What happens? From decimal to binary...

program WhatHappens(input, output);
var
    a, b, c: Integer;
begin
    b := 0;
    c := 1;
    readln(a);
    while a > 0 do
    begin
        b := b+c*(a mod 2);
        a := a div 2;
        c := c*10;
    end;
    writeln(b)
end.

This little program converts a decimal number to its binary representation.

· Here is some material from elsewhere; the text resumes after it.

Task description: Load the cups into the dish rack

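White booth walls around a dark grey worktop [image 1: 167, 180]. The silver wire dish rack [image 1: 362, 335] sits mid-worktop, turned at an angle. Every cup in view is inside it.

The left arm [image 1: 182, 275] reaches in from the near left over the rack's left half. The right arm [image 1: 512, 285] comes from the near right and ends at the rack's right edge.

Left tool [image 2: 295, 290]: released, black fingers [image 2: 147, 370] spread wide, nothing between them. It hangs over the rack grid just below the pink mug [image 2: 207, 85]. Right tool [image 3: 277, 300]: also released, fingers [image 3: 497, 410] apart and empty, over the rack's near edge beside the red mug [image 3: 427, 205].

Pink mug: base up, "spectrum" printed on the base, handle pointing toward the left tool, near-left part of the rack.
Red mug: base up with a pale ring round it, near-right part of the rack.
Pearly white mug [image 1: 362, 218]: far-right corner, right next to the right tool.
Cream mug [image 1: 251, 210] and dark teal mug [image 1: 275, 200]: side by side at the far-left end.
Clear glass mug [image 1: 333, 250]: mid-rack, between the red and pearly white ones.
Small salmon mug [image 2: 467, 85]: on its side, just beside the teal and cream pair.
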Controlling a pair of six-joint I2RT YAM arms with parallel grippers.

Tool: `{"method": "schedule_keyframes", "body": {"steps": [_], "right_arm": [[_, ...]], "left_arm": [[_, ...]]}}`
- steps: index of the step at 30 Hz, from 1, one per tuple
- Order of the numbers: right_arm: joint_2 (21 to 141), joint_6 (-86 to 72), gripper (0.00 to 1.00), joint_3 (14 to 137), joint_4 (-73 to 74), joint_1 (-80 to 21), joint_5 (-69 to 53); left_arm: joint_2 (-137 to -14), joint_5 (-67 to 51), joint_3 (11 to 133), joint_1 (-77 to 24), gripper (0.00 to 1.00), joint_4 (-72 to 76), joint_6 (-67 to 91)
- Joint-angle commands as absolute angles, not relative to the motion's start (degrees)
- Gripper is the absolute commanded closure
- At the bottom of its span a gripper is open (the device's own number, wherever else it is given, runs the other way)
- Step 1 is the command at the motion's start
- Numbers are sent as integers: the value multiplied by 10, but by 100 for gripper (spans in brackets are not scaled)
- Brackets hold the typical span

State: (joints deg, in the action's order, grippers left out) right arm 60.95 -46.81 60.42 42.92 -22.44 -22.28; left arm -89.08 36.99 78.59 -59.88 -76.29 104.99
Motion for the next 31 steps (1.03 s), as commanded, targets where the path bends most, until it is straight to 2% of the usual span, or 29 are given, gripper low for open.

Let's have a look at the algorithm.

An integer a is read from the command line.
Let's suppose the user entered the number 7.

Every iteration the value of the variable a is divided by two (7, 3, 1, 0) as long as it is greater than 0 and the value of c is incremented by ten.

What about b, the binary representation of the entered decimal number.

Asking Google how to convert a decimal number into its binary representation that's what I found:

"Converting decimal numbers to binaries is nearly as simple: just divide by 2. [...] To do this conversion, I need to divide repeatedly by 2, keeping track of the remainders as I go."

The given example converts decimal 357 into 101100101 binary:

357 / 2 = 178 (Remainder: 1)
178 / 2 = 89 (Remainder: 0)
89 / 2 = 44 (Remainder: 1)
44 / 2 = 22 (Remainder: 0)
22 / 2 = 11 (Remainder: 0)
11 / 2 = 5 (Remainder: 1)
5 / 2 = 2 (Remainder: 1)
2 / 2 = 1 (Remainder: 0)
1 / 2 = (Remainder: 1)

Written from bottom to top...

1 / 2 = (Remainder: 1)
2 / 2 = 1 (Remainder: 0)
5 / 2 = 2 (Remainder: 1)
11 / 2 = 5 (Remainder: 1)
22 / 2 = 11 (Remainder: 0)
44 / 2 = 22 (Remainder: 0)
89 / 2 = 44 (Remainder: 1)
178 / 2 = 89 (Remainder: 0)
357 / 2 = 178 (Remainder: 1)

...the "sum" of the remainders is the binary value 101100101 of 357.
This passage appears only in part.